Assess how China’s ambitions in space fuel the China-U.S. tech race and more broadly, China-U.S. rivalry. 

U.S. concerns about Chinese ambitions in space go back quite literally to the beginning of the space age. Qian Xuesen worked on the Manhattan Project and was one of the early scientists working on U.S. space projects at CalTech’s Jet Propulsion Lab until U.S. suspicions about his intent led to his house arrest and then eventually his return to China, where he helped found China’s space program. Jumping ahead to the 1990s, Congressional worries about China’s space program led to extremely strict export control restrictions for space technologies, which did little to impede China’s progress but instead hampered the U.S. space industry as it lost market share.

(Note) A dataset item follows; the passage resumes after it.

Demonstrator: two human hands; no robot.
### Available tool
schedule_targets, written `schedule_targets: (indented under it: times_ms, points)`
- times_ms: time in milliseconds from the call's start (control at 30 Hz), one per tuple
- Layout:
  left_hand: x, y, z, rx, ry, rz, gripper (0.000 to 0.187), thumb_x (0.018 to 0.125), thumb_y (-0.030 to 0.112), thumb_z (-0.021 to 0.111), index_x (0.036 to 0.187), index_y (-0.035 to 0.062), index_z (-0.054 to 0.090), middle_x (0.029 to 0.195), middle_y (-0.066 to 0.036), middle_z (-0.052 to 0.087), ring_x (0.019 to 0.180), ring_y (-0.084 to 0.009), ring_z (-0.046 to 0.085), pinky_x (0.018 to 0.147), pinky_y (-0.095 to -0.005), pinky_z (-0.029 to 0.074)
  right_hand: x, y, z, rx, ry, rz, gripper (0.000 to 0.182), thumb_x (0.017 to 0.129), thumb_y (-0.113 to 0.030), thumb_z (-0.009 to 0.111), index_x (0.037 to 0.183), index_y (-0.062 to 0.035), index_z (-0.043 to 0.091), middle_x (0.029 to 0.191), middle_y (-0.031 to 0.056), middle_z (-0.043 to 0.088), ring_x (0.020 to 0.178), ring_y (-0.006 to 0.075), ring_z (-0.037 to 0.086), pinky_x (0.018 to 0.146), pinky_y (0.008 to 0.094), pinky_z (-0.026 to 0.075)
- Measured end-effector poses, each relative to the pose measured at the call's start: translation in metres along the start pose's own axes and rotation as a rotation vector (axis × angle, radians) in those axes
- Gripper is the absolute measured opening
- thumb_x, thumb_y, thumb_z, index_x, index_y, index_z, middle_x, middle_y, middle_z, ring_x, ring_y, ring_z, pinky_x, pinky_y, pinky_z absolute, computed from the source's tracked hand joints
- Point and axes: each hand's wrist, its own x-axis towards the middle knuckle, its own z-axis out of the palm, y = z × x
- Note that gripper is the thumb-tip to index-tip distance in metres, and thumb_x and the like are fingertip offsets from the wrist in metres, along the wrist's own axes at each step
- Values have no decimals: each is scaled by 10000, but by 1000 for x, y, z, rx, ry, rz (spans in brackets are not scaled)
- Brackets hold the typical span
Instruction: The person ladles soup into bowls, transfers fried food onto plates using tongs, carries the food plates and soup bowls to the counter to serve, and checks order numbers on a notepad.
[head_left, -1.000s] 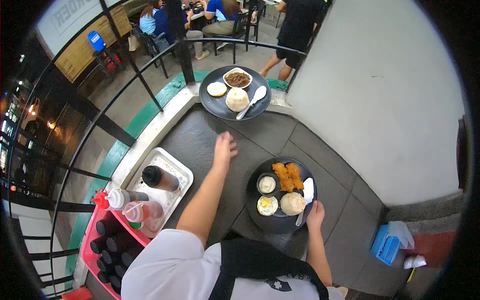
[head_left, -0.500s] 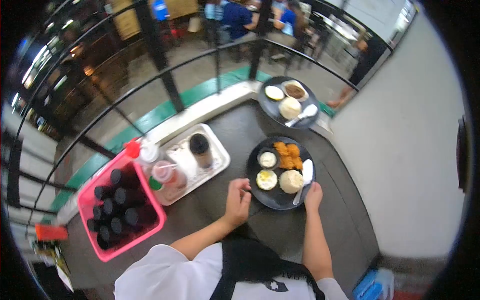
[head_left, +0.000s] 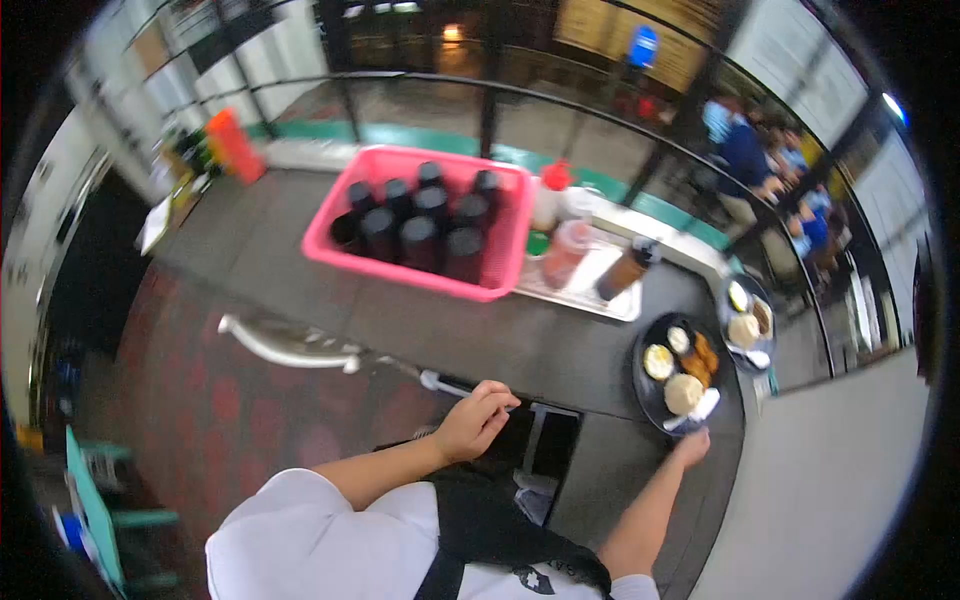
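My right hand pinches the near rim of a black plate on the counter. On that plate are a mound of rice, brown fried pieces, an egg, a small cup of white sauce, and a spoon with a white covering over its bowl. My left hand hovers by the counter's front edge, over a dark opening. Its fingers are loosely bent, the thumb stands apart, and I see nothing held.
A pink basket holds several dark-capped bottles. Beside it a white tray carries sauce bottles. Behind the held plate sits a second plate of food. Black railings line the counter's back. A white handle-like bar shows at front left.
The view has swung left, shifting basket, tray and plates rightward in it. My left hand has moved away from the plate; my right hand stays on its rim.
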Motion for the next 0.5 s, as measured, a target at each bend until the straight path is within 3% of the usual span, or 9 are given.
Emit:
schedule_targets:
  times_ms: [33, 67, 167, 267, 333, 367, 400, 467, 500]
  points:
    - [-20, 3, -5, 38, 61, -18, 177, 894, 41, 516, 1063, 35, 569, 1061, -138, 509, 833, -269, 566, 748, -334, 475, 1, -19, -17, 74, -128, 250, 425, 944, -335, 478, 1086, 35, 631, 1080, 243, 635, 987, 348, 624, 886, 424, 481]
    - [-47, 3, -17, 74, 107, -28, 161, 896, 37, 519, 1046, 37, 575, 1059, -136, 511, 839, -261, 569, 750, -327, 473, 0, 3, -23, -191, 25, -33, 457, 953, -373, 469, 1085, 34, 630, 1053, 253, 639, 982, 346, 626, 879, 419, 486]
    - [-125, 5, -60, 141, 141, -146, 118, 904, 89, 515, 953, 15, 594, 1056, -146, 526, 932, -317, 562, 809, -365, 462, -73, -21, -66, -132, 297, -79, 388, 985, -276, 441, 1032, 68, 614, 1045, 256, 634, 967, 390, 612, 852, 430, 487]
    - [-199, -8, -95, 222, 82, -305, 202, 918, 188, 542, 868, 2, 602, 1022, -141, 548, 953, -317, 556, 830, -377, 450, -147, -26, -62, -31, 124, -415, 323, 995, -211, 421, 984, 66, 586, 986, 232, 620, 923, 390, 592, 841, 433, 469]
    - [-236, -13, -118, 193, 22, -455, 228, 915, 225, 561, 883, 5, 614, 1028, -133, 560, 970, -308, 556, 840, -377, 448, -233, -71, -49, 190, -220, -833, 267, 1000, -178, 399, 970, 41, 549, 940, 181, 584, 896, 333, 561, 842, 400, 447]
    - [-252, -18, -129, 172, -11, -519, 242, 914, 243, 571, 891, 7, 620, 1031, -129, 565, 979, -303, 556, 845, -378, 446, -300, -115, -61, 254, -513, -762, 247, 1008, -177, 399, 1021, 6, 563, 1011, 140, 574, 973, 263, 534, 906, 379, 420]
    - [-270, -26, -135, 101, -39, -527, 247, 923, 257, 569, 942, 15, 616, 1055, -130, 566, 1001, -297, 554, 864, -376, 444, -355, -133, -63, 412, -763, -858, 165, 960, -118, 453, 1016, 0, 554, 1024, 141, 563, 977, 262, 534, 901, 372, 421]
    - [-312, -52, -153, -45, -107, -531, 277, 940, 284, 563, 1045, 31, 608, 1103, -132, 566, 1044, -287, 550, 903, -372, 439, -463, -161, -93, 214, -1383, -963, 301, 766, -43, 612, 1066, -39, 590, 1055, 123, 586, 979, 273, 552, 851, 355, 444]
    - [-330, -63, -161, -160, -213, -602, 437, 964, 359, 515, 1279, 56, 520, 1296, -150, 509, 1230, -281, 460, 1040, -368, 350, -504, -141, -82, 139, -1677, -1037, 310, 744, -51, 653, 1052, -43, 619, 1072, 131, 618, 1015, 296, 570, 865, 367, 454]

Furthermore, China is very shrewdly using its space program as soft power outreach to generate relationships and connections with countries that have strategic interest to Beijing. It will be interesting to see how successful the U.S. is with its Artemis Accords in terms of generating partnerships; while the U.S. and Chinese moon efforts are in theory complementary, in practice they might not end up that way. It is possible that we would end up with the lunar equivalent of APRSAF [Asia-Pacific Regional Space Agency Forum] versus APSCO [Asia Pacific Space Cooperation Organization]. One hopes not, but it is important to take active steps now to ensure that that situation doesn’t inadvertently evolve.